A MOFA official said, “The next meeting (which is likely to take place in February next year) will be the key to predicting the future course of Japan-U.S. relations.”

 

Issues expected between Japan and the U.S. after the Inauguration of the Trump Administration

Issues

Trump’s Past Remarks

Japanese Government’s Stance

Host nation support for U.S. forces in Japan

He called for Japan to increase the amount of money, saying: “We defend Japan but they don’t pay (enough) money.”

Japan shoulders comparatively more stationing costs than other U.S. allies. Increasing the amount further is unacceptable.

Japan-U.S. Security Treaty

He indicated a review of the treaty, saying: “Even if the U.S. comes under attack, they (Japan) don’t have to do anything.”

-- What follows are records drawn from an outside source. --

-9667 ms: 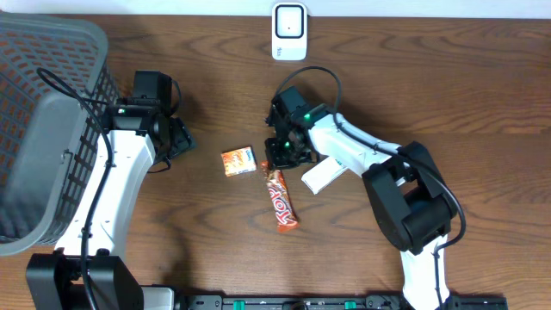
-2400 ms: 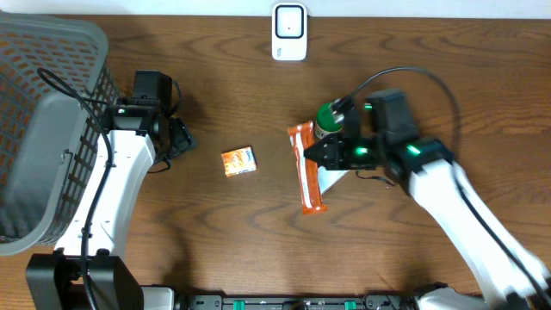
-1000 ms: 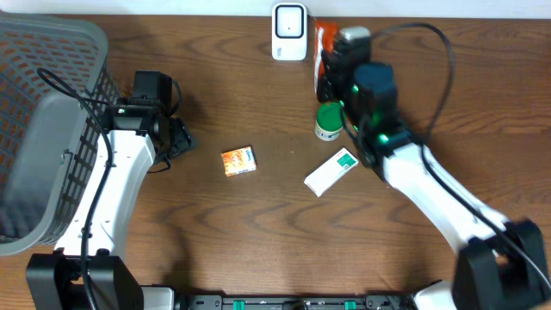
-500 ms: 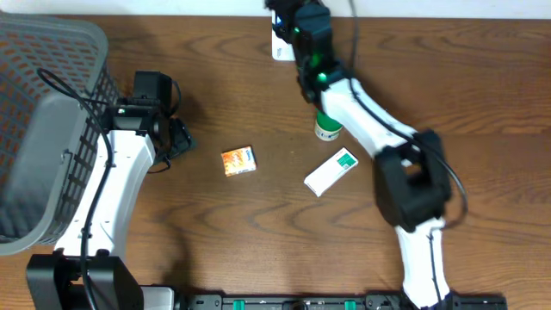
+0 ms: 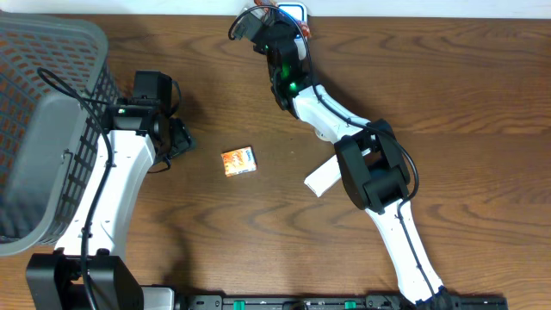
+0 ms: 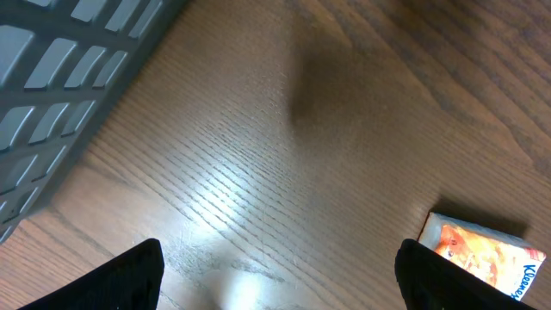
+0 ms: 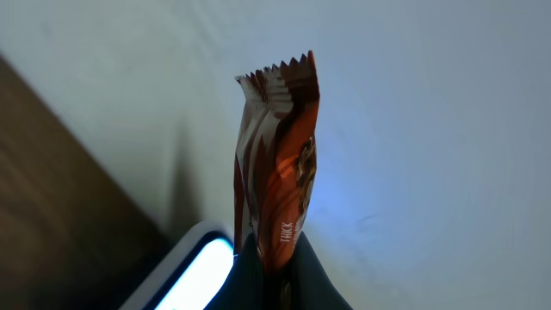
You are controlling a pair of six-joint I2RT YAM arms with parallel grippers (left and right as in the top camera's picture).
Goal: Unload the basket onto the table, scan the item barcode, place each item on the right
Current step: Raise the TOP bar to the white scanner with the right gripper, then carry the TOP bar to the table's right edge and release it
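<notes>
The orange snack bar [image 7: 280, 164] stands upright, pinched at its lower end between the clamped fingers of the right gripper [image 7: 274, 274] just above the lit barcode scanner [image 7: 191, 277], likely to present its code, while the left gripper [image 6: 275, 280] hangs spread wide, holding nothing

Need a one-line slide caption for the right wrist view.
Right gripper pinching an orange snack bar beside the lit scanner.

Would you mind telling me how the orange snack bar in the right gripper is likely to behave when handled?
The snack bar is probably fairly stiff: it juts straight out of the right gripper without drooping. Its wrapper looks glossy, so it may slip in the pinch. It seems light, being held by one end only.
</notes>
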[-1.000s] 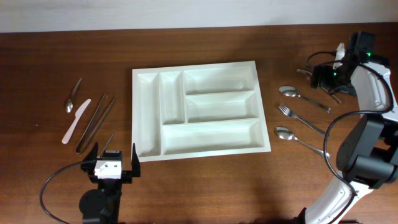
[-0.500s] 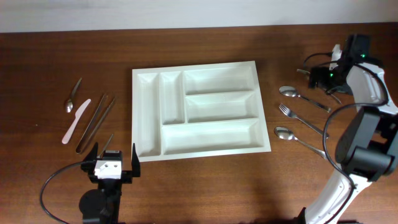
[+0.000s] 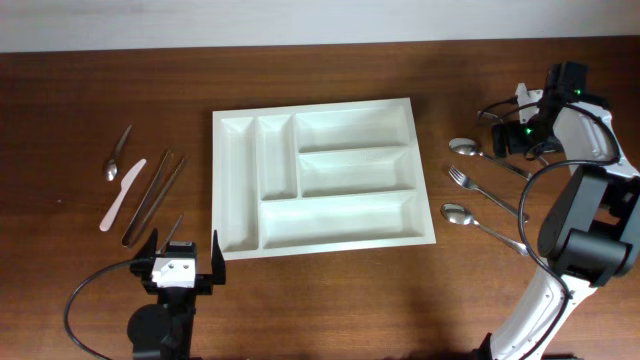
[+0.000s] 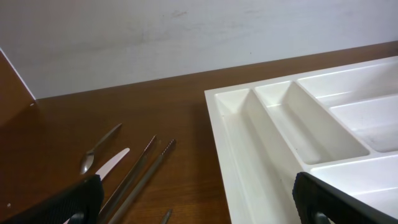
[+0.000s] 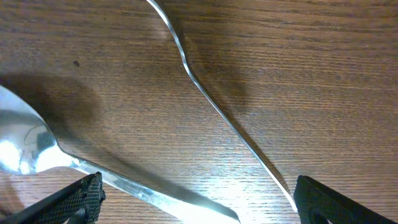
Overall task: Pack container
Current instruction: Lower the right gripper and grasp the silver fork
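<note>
Container (image 3: 340,215) centred, both grippers spread.
Right gripper (image 5: 199,199) hovered above a spoon (image 5: 31,146) at three o'clock; left gripper (image 3: 183,250) sat at eight.

The container (image 3: 340,222) is a white plastic tray, rectangular, lying flat and open side up mid-scene, turned slightly askew. Two narrow compartments run near-to-far on its left. Three long ones lie crosswise to their right, the nearest longest.
</note>
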`<state>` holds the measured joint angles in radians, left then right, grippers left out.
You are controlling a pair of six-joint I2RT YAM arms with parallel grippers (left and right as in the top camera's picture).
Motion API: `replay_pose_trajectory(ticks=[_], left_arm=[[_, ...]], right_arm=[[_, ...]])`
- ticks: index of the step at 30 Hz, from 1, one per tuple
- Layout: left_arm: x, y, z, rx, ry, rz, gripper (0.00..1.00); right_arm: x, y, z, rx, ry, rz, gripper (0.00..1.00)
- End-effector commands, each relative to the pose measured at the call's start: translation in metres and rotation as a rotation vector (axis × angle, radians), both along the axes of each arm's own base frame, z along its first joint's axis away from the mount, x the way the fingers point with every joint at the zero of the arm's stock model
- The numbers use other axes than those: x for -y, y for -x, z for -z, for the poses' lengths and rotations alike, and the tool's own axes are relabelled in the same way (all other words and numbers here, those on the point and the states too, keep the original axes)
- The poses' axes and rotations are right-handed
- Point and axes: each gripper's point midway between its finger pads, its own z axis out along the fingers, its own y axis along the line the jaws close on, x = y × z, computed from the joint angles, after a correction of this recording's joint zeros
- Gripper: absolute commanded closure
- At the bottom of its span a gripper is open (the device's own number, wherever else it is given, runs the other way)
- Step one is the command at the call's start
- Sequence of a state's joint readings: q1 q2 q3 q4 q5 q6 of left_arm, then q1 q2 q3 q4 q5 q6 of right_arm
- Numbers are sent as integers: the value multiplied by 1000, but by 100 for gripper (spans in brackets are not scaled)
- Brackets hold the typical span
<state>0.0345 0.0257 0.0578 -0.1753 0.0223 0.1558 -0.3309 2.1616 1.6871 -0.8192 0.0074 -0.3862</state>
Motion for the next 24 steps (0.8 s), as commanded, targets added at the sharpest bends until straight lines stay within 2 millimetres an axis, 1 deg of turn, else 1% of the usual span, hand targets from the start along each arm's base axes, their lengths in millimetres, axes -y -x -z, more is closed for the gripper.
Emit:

Peace and stability in the Asia-Pacific region benefits the U.S. A fair balance of obligations  is maintained between the two countries.

Japan’s option of going nuclear

During the presidential election campaign, Trump said he would accept Japan’s arming itself with nuclear weapons. After winning the election, he denied the remark.

Japan’s three non-nuclear principles do not allow the country to arm itself with nuclear weapons. Japan will actively make efforts to realize a world without nuclear weapons.

The Senkaku Islands issue

He avoided making a comment, saying: “I don’t want to say what to do (if and when the Senkakus are occupied by China).”

The Senkaku Islands come under Article 5 of the Japan-U.S. Security Treaty that stipulates the U.S.’s obligation to defend Japan.

Trans-Pacific Partnership Agreement (TPP)

Trump has persistently insisted on nonparticipation in the TPP, claiming that the TPP will place the U.S. under foreign governments’ control.

Even if Japan is asked by the U.S. to renegotiate the treaty or make concessions, Japan will not comply.